> _INSTRUCTIONS FOR THE TASK_: Tally the lines below that contain "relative" and reply with only the tally.

⟨

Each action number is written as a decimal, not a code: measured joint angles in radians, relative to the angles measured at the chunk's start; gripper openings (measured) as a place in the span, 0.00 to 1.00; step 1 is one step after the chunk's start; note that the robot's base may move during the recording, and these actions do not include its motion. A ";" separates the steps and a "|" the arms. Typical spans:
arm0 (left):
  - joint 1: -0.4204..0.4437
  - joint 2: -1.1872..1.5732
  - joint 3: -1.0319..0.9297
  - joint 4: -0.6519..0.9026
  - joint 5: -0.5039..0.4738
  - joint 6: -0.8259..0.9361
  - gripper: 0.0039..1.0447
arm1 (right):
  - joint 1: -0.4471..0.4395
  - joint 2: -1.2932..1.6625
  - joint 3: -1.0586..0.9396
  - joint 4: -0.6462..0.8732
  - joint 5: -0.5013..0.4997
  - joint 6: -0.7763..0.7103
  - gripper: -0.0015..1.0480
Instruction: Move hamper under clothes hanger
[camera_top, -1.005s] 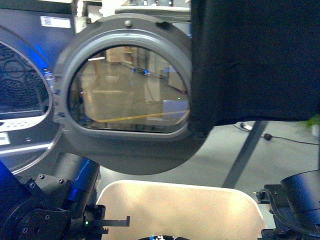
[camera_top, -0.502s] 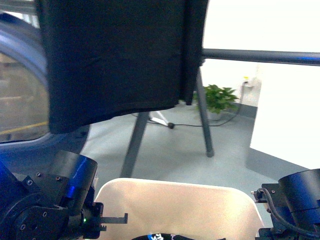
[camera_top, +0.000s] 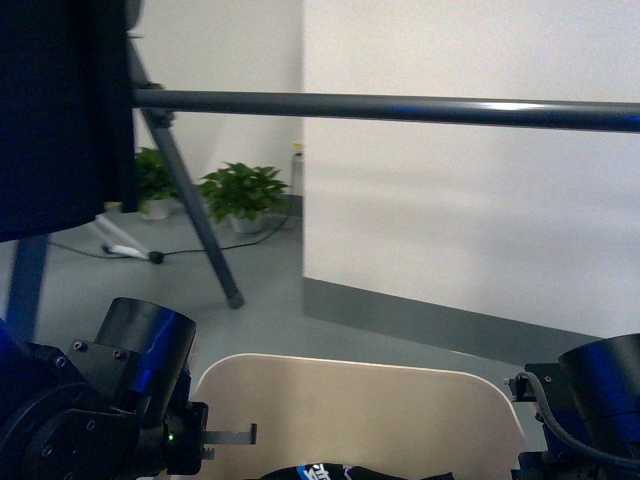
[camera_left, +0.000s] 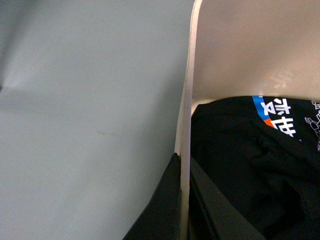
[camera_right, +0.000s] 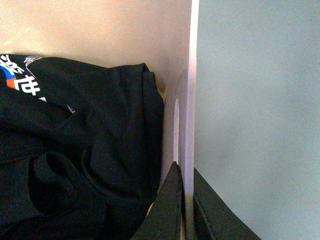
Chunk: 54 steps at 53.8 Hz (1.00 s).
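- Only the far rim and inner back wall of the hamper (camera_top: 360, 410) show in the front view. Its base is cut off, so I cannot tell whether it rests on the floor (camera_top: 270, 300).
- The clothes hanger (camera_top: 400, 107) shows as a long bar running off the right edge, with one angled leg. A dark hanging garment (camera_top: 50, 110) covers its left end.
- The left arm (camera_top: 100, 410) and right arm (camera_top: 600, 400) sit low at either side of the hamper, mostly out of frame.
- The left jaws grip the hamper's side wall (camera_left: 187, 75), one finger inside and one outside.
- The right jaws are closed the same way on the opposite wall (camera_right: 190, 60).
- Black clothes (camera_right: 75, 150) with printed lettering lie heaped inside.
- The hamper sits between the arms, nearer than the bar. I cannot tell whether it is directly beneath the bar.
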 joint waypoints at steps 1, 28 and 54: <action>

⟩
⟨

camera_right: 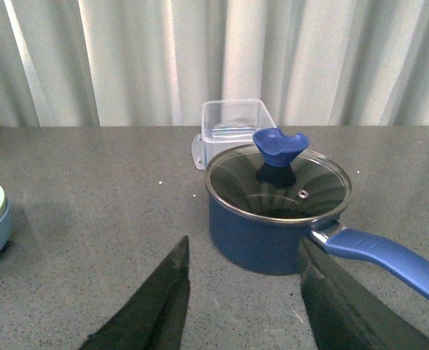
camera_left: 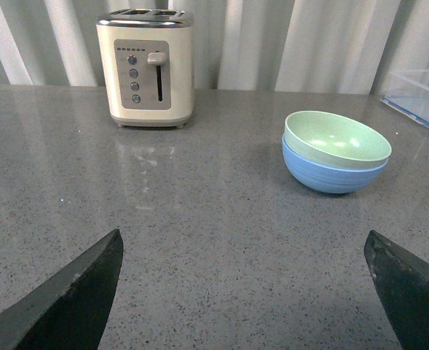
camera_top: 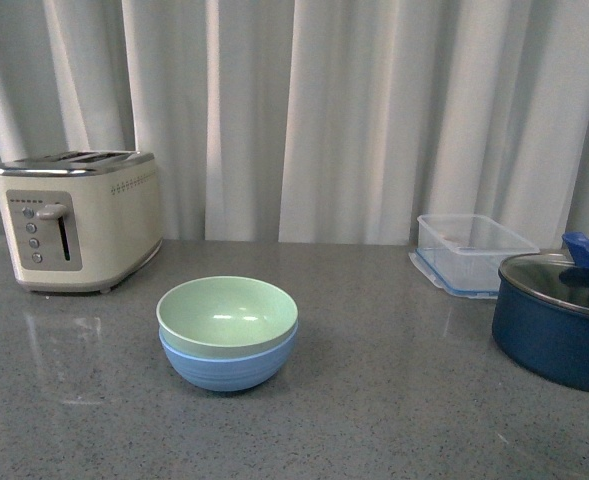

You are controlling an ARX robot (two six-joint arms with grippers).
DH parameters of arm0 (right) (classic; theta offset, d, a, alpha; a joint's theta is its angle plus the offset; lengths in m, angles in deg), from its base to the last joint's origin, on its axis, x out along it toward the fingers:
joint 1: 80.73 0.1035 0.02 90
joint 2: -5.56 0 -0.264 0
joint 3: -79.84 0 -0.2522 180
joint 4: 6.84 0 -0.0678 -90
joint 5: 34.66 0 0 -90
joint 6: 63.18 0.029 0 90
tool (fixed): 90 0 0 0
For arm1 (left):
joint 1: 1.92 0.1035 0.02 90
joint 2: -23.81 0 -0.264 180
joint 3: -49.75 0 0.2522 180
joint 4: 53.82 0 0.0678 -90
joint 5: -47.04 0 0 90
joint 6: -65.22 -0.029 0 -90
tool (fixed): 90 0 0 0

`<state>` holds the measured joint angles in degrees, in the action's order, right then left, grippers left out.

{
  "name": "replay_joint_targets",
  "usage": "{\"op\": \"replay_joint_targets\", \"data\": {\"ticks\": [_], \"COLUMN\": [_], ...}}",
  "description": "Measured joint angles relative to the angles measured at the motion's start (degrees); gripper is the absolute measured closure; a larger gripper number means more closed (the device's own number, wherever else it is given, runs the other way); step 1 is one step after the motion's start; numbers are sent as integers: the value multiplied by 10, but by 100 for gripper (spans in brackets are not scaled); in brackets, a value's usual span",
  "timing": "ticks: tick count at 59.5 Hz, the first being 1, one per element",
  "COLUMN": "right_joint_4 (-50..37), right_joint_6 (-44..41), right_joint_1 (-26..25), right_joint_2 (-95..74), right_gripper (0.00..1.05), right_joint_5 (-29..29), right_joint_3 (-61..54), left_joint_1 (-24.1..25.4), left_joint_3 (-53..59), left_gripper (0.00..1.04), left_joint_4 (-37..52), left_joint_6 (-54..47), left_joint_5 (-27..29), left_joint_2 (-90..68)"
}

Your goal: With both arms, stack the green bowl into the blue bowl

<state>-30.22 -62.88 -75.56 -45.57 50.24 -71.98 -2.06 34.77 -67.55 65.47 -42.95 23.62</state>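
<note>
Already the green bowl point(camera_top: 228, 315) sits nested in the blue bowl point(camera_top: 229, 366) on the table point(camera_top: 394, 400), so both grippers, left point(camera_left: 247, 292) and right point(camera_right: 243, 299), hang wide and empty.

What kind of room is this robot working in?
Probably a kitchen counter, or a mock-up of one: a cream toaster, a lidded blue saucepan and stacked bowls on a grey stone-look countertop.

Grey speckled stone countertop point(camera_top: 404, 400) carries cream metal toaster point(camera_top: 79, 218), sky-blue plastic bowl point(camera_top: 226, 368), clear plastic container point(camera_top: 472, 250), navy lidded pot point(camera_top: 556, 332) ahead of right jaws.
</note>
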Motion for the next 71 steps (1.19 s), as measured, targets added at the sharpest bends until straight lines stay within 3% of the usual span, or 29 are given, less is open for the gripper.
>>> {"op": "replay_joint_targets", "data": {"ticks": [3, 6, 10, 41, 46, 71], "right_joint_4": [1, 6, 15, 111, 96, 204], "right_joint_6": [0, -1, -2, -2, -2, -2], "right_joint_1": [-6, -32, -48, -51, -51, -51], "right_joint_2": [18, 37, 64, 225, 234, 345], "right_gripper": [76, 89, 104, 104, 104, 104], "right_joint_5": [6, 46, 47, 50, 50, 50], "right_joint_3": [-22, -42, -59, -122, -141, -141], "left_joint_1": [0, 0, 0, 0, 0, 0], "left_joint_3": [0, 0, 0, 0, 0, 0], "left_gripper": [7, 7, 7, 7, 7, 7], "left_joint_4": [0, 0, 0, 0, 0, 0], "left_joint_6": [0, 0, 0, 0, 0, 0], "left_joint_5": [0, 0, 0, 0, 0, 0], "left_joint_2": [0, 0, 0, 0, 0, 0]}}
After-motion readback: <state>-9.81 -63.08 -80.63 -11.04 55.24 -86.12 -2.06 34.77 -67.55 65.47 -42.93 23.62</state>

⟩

> _OUTPUT BELOW_: 2